For many of these recommendations, the AI Checklist and AI Ethical Guide can be valuable tools for the identification of risks and areas of opportunity in addition to working with stakeholders.

The Path Forward

With the Secretariat set to adopt SATPE as an essential component for informing Guanajuato’s educational policy in 2023, local officials along with similar government bodies must consider the implications of using AI systems to address social issues. Building on the engagement in Mexico, Itad and its partners socialized these implications with other government representatives in Latin America. The international consortium then presented critical findings to state government leaders from Uttar Pradesh, Andhra Pradesh, Telangana, and Tamil Nadu in India — encouraging replicability of AI approaches in other regions while sharing lessons learned from previous iterations.

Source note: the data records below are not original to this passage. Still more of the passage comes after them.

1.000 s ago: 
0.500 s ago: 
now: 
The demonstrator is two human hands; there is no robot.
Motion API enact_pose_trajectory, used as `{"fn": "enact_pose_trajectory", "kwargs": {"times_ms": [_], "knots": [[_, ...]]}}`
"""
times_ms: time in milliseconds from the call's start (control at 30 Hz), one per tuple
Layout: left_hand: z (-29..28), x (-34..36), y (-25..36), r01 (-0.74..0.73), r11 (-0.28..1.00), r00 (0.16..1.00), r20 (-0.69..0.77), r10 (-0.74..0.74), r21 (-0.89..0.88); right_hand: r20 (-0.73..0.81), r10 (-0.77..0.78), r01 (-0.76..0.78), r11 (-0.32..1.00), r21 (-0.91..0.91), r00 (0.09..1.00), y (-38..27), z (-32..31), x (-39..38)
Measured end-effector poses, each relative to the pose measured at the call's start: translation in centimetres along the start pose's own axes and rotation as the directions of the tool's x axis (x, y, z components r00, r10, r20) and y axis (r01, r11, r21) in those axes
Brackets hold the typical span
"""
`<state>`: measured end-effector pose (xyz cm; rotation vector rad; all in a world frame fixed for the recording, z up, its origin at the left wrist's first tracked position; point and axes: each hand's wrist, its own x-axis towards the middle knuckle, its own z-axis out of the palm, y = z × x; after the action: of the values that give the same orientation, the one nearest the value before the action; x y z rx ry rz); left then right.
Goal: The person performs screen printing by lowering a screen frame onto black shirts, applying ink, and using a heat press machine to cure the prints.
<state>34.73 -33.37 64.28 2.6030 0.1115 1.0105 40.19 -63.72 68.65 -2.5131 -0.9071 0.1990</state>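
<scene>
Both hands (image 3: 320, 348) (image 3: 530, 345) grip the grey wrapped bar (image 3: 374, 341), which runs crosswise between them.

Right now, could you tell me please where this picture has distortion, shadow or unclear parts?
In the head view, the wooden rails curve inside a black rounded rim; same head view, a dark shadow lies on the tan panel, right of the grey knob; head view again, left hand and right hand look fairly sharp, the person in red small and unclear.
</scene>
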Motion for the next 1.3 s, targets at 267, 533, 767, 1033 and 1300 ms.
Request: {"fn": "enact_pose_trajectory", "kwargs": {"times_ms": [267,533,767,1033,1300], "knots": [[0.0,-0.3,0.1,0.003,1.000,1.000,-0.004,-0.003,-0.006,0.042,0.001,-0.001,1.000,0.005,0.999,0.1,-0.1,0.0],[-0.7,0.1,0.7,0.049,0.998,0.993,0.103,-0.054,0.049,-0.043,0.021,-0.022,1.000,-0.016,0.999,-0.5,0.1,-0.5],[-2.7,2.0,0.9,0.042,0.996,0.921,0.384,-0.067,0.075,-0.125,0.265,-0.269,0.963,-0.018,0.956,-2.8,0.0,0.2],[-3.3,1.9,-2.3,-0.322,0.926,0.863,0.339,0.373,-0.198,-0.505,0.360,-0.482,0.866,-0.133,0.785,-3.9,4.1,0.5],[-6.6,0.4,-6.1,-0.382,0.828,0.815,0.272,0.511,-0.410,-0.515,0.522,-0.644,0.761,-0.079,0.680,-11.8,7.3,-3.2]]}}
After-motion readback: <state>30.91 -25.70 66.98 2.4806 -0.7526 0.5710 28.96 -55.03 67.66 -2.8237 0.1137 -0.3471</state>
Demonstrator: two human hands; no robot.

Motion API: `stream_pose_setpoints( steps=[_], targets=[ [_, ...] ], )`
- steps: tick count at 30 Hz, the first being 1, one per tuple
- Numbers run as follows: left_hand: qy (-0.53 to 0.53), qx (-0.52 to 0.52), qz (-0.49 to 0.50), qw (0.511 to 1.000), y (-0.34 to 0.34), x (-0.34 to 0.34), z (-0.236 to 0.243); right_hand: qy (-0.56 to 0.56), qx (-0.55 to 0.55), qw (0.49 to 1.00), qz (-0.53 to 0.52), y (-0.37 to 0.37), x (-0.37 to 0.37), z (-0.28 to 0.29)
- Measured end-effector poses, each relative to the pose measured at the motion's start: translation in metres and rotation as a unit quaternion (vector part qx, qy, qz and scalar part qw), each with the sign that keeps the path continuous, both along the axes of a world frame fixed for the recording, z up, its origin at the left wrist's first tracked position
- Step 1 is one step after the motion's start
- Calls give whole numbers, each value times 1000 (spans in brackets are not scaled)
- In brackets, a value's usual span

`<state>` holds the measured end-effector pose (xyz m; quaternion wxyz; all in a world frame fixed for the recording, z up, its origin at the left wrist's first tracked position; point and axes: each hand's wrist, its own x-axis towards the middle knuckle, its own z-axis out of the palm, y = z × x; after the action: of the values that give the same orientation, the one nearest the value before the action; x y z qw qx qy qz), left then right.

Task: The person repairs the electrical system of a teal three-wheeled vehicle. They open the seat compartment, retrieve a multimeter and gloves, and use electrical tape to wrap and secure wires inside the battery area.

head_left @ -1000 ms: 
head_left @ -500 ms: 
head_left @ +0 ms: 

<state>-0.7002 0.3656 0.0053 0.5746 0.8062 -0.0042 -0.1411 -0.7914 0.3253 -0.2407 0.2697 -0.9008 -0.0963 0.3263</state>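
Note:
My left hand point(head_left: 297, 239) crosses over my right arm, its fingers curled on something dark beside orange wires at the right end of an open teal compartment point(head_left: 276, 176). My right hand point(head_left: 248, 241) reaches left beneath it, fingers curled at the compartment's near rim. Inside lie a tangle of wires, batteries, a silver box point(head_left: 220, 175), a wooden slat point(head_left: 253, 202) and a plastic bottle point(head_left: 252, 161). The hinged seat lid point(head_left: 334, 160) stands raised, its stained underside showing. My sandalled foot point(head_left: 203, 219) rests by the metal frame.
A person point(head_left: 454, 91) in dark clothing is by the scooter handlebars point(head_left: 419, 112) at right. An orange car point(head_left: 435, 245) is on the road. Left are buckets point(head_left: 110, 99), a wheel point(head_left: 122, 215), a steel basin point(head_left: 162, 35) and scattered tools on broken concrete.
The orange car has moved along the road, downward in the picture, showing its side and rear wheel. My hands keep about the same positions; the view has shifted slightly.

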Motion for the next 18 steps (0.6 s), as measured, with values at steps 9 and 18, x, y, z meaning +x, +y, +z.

Subsequently, the Preventing and Mitigating Gender Bias in AI-based Early Alert Systems in Education grant, made possible through USAID’s Equitable AI Challenge, produced crucial resources that will allow government bodies to weigh the benefits and risks of using AI when improving the delivery of future public services. By using IBM’s AI Fairness 360 toolkit, the AI Ethics Guide, and the AI Checklist in a development context, government bodies, organizations, and technical teams can better mitigate bias in low- and-middle-income country datasets while ensuring their AI projects become more equitable, inclusive, and transparent.

As SEG and other government bodies consider expanding this work by pulling higher-risk data, including personal information and security data, open and trusting relationships with diverse groups who impact and are impacted by AI systems will also remain critical to ensuring that these influential partners continue down an equitable path.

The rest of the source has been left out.